- [TASK TO CARRY OUT]:
Lines from the records below that contain the word "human" are to be copied out.
────────────────
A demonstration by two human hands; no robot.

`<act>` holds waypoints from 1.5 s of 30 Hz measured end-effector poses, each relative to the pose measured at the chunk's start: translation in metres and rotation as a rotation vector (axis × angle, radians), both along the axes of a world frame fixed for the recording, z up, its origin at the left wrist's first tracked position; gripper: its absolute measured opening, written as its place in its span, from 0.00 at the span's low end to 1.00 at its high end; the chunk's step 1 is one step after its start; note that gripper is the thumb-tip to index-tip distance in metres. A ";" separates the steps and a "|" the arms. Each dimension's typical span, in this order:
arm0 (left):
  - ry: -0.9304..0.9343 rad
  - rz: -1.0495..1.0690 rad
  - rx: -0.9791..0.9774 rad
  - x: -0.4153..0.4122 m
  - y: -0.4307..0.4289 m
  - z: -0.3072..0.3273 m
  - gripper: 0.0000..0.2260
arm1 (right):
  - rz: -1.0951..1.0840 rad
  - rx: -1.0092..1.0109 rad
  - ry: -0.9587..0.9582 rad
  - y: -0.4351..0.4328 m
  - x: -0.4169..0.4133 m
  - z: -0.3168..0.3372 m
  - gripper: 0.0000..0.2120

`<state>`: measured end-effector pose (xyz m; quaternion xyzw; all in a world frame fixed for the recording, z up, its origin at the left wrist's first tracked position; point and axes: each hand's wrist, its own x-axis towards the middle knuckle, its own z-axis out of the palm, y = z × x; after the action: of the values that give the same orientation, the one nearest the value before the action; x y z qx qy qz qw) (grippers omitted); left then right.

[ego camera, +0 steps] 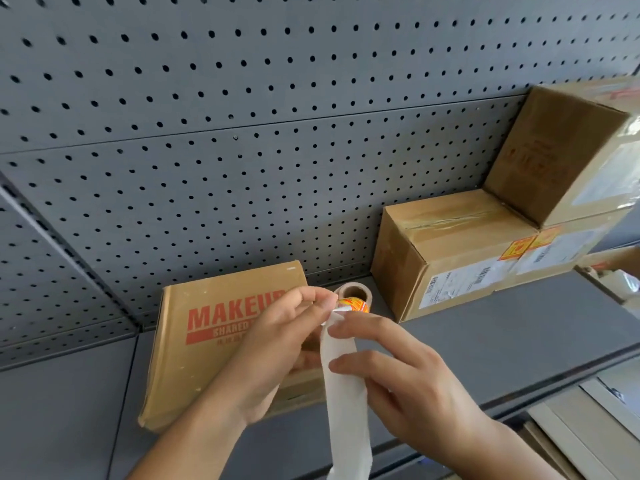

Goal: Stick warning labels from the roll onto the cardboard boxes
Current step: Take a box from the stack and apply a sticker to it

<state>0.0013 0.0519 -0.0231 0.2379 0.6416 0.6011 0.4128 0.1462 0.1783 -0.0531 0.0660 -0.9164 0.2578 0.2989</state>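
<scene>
Orange warning label (pixel 354 304) pinched by left hand (pixel 277 344), white backing strip (pixel 343 393) pinched by right hand (pixel 408 386) just below, MAKEUP box (pixel 207 341) behind fingers.

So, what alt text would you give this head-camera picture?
Two bare hands work a label roll over a grey shelf: the left hand holds the roll, the right hand pinches its white backing strip, which hangs down. Below lies a flat cardboard box printed MAKEUP; more cardboard boxes stack at right against a pegboard wall.
</scene>
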 end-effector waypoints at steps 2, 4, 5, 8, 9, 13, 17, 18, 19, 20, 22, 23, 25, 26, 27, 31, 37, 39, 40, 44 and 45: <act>-0.054 -0.013 0.035 0.000 -0.002 0.001 0.10 | 0.008 -0.013 0.005 -0.002 -0.001 0.001 0.12; -0.142 0.017 0.078 -0.002 -0.002 0.000 0.12 | 0.027 -0.014 0.024 -0.004 -0.003 0.002 0.09; -0.178 0.034 0.098 -0.002 -0.002 0.000 0.13 | 0.041 -0.012 0.032 -0.006 -0.004 0.003 0.10; -0.206 0.091 0.130 -0.006 -0.002 -0.003 0.13 | 0.075 -0.041 0.042 -0.008 -0.003 0.002 0.14; -0.202 0.102 0.134 -0.009 -0.003 -0.005 0.15 | 0.071 -0.086 0.046 -0.008 -0.001 0.002 0.16; -0.214 0.122 0.160 -0.012 -0.005 -0.007 0.19 | -0.069 -0.292 0.105 -0.005 0.001 0.004 0.19; -0.244 0.134 0.171 -0.007 -0.006 -0.003 0.16 | -0.251 -0.580 0.059 0.001 -0.009 0.001 0.16; -0.233 0.125 0.167 -0.005 -0.007 -0.003 0.16 | -0.268 -0.662 0.021 0.001 -0.011 0.002 0.13; -0.211 0.119 0.159 -0.003 -0.008 -0.002 0.16 | -0.279 -0.702 -0.014 0.000 -0.013 0.003 0.10; -0.186 0.113 0.153 -0.001 -0.009 -0.002 0.16 | -0.287 -0.696 -0.045 -0.001 -0.013 0.004 0.10; -0.141 0.100 0.142 0.003 -0.010 -0.003 0.17 | -0.294 -0.635 -0.097 -0.003 -0.014 0.007 0.10; -0.123 0.090 0.141 0.005 -0.010 -0.003 0.18 | -0.298 -0.601 -0.116 -0.005 -0.014 0.007 0.09; -0.087 0.079 0.146 0.008 -0.010 -0.003 0.19 | -0.315 -0.559 -0.136 -0.005 -0.012 0.009 0.08; -0.065 0.082 0.146 0.009 -0.010 -0.004 0.20 | -0.331 -0.547 -0.142 -0.004 -0.012 0.009 0.07; -0.046 0.086 0.145 0.010 -0.010 -0.004 0.20 | -0.349 -0.535 -0.150 -0.004 -0.011 0.010 0.06; -0.001 0.086 0.158 0.014 -0.009 -0.005 0.20 | -0.401 -0.534 -0.207 -0.004 -0.008 0.013 0.05; 0.129 0.095 0.177 0.024 -0.006 -0.010 0.20 | -0.451 -0.588 -0.264 -0.005 -0.006 0.015 0.04; 0.173 0.093 0.166 0.026 -0.006 -0.011 0.20 | -0.468 -0.600 -0.275 -0.004 -0.005 0.014 0.04; 0.188 0.091 0.161 0.027 -0.006 -0.011 0.20 | -0.477 -0.613 -0.281 -0.003 -0.005 0.013 0.04; 0.235 0.111 0.126 0.028 -0.005 -0.011 0.21 | -0.518 -0.677 -0.291 0.007 -0.002 0.012 0.07; 0.233 0.122 0.119 0.028 -0.005 -0.011 0.21 | -0.536 -0.685 -0.288 0.010 -0.001 0.012 0.07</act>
<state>0.0297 0.0467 -0.0340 0.2907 0.6618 0.6302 0.2835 0.1448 0.1887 -0.0411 -0.3124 -0.7955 0.4660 0.2290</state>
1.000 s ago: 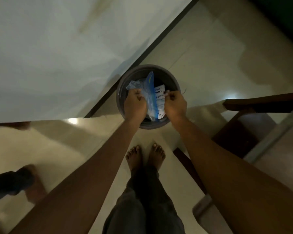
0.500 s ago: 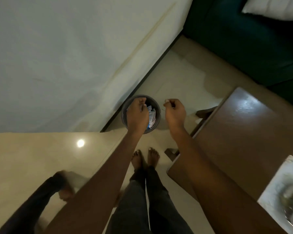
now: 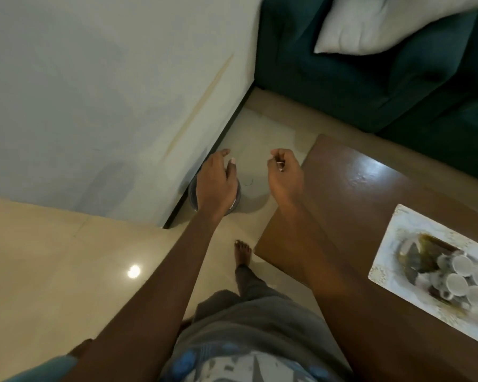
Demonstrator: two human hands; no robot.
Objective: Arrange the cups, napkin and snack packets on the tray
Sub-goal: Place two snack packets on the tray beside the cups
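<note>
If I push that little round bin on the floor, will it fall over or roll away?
The bin probably slides rather than rolls, since it stands upright on smooth, shiny floor. It looks small, so it is likely light and might tip if shoved near its rim. The wall beside it would stop it that way.

I see the tray (image 3: 392, 238) lying flat on the brown table at frame right: white, rectangular, speckled rim. Clustered on it are the cups (image 3: 462, 274), upright, round pale tops, touching. Darker items beside them are too blurred to identify.
</note>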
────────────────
- [RESPONSE TO THIS TASK]:
A demonstration by two human hands; no robot.
Demonstrator: two human hands; no robot.

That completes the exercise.